*Your assignment*.
Extract the whole listing as it stands. Do not include the pictures.

*Given information*.
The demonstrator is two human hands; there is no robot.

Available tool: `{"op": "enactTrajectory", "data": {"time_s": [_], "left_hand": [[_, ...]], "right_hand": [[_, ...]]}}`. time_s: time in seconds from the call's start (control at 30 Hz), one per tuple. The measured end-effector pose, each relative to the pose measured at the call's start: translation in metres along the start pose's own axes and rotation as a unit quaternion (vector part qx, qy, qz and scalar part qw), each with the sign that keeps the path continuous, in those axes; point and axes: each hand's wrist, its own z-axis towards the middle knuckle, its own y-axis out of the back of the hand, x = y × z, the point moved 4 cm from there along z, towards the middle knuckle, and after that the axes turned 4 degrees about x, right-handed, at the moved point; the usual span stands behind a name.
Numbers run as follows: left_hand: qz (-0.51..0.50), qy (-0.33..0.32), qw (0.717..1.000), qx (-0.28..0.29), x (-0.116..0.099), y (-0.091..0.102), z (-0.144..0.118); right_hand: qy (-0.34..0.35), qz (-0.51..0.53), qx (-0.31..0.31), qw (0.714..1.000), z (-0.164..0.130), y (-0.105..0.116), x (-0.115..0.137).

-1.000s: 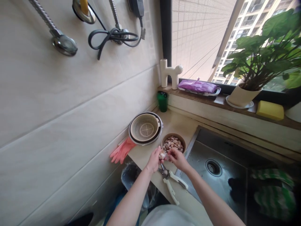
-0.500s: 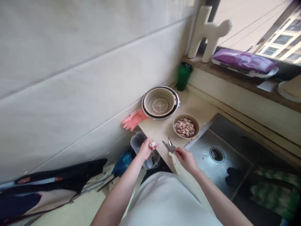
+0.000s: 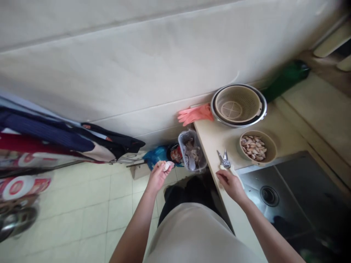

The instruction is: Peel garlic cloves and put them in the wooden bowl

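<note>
Left hand [image 3: 158, 175] clutching pale garlic piece [image 3: 166, 166], near clear plastic-lined bin [image 3: 192, 150]. Right hand [image 3: 231, 182] gripping white-handled kitchen scissors [image 3: 225, 161] on beige counter [image 3: 214, 135], near brown bowl of garlic cloves [image 3: 257, 147].

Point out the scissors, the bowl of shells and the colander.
scissors [image 3: 225, 160], head view, on the metal blades.
bowl of shells [image 3: 271, 146], head view, on its right rim.
colander [image 3: 236, 106], head view, on its mesh floor.

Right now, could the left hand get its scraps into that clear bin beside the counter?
Probably yes. The left hand holds pale scraps just left of the clear bin, whose top is open, and nothing lies between them.
</note>
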Motion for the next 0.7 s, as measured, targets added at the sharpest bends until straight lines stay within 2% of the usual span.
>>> {"op": "enactTrajectory", "data": {"time_s": [0.1, 0.17, 0.27, 0.4, 0.5, 0.57, 0.63, 0.7], "left_hand": [[-0.017, -0.013, 0.999, -0.025, -0.014, 0.05, -0.022], [-0.032, -0.016, 0.999, -0.037, -0.021, 0.085, -0.039], [-0.053, -0.01, 0.997, -0.053, -0.026, 0.145, -0.069], [-0.061, 0.035, 0.992, -0.107, -0.017, 0.242, -0.122], [-0.082, 0.079, 0.979, -0.167, 0.008, 0.312, -0.161], [-0.115, 0.111, 0.968, -0.192, 0.038, 0.346, -0.182], [-0.161, 0.147, 0.954, -0.207, 0.079, 0.371, -0.196], [-0.205, 0.177, 0.938, -0.216, 0.131, 0.391, -0.201]], "right_hand": [[-0.022, 0.012, 0.01, 1.0, -0.022, -0.031, 0.018], [-0.036, 0.023, 0.022, 0.999, -0.043, -0.064, 0.026], [-0.048, 0.023, 0.061, 0.997, -0.076, -0.132, 0.033], [-0.051, 0.017, 0.117, 0.992, -0.102, -0.234, 0.035], [-0.046, -0.012, 0.188, 0.981, -0.094, -0.309, 0.027], [-0.068, -0.044, 0.242, 0.967, -0.077, -0.359, 0.008], [-0.117, -0.095, 0.281, 0.948, -0.054, -0.409, -0.024], [-0.156, -0.157, 0.304, 0.927, -0.028, -0.463, -0.068]]}}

*Answer section*.
The demonstrator is two human hands; there is no robot.

Available tool: `{"op": "enactTrajectory", "data": {"time_s": [_], "left_hand": [[_, ...]], "right_hand": [[_, ...]]}}`. time_s: time in seconds from the call's start (control at 30 Hz), one per tuple. The measured end-effector pose, each relative to the pose measured at the call's start: translation in metres along the start pose's own axes and rotation as a unit quaternion (vector part qx, qy, qz and scalar part qw), each with the sign that keeps the path continuous, in those axes; point and axes: each hand's wrist, its own z-axis towards the middle knuckle, its own y-axis out of the back of the hand, x = y × z, the point moved 4 cm from there along z, towards the middle knuckle, and after that the axes turned 4 degrees about x, right-handed, at the moved point; the usual span stands behind a name.
Numbers run as follows: left_hand: qz (-0.51..0.50), qy (-0.33..0.32), qw (0.717..1.000), qx (-0.28..0.29), x (-0.116..0.099), y (-0.091..0.102), z (-0.144..0.118); right_hand: qy (-0.34..0.35), qz (-0.51..0.53), qx (-0.31..0.31), qw (0.714..1.000), z (-0.164..0.130), y (-0.105..0.116), x (-0.115..0.137).

-1.000s: 
-0.500s: 
+0.000s: 

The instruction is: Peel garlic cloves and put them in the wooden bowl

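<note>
Left hand [image 3: 158, 175] clutching pale garlic piece [image 3: 166, 166], near clear plastic-lined bin [image 3: 192, 150]. Right hand [image 3: 231, 182] gripping white-handled kitchen scissors [image 3: 225, 161] on beige counter [image 3: 214, 135], near brown bowl of garlic cloves [image 3: 257, 147].

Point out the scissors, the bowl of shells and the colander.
scissors [image 3: 225, 160], head view, on the metal blades.
bowl of shells [image 3: 271, 146], head view, on its right rim.
colander [image 3: 236, 106], head view, on its mesh floor.

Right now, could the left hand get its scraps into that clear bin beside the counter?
Probably yes. The left hand holds pale scraps just left of the clear bin, whose top is open, and nothing lies between them.
</note>
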Motion for the next 0.7 s, as measured, targets added at the sharpest bends until straight lines stay within 2% of the usual span.
>>> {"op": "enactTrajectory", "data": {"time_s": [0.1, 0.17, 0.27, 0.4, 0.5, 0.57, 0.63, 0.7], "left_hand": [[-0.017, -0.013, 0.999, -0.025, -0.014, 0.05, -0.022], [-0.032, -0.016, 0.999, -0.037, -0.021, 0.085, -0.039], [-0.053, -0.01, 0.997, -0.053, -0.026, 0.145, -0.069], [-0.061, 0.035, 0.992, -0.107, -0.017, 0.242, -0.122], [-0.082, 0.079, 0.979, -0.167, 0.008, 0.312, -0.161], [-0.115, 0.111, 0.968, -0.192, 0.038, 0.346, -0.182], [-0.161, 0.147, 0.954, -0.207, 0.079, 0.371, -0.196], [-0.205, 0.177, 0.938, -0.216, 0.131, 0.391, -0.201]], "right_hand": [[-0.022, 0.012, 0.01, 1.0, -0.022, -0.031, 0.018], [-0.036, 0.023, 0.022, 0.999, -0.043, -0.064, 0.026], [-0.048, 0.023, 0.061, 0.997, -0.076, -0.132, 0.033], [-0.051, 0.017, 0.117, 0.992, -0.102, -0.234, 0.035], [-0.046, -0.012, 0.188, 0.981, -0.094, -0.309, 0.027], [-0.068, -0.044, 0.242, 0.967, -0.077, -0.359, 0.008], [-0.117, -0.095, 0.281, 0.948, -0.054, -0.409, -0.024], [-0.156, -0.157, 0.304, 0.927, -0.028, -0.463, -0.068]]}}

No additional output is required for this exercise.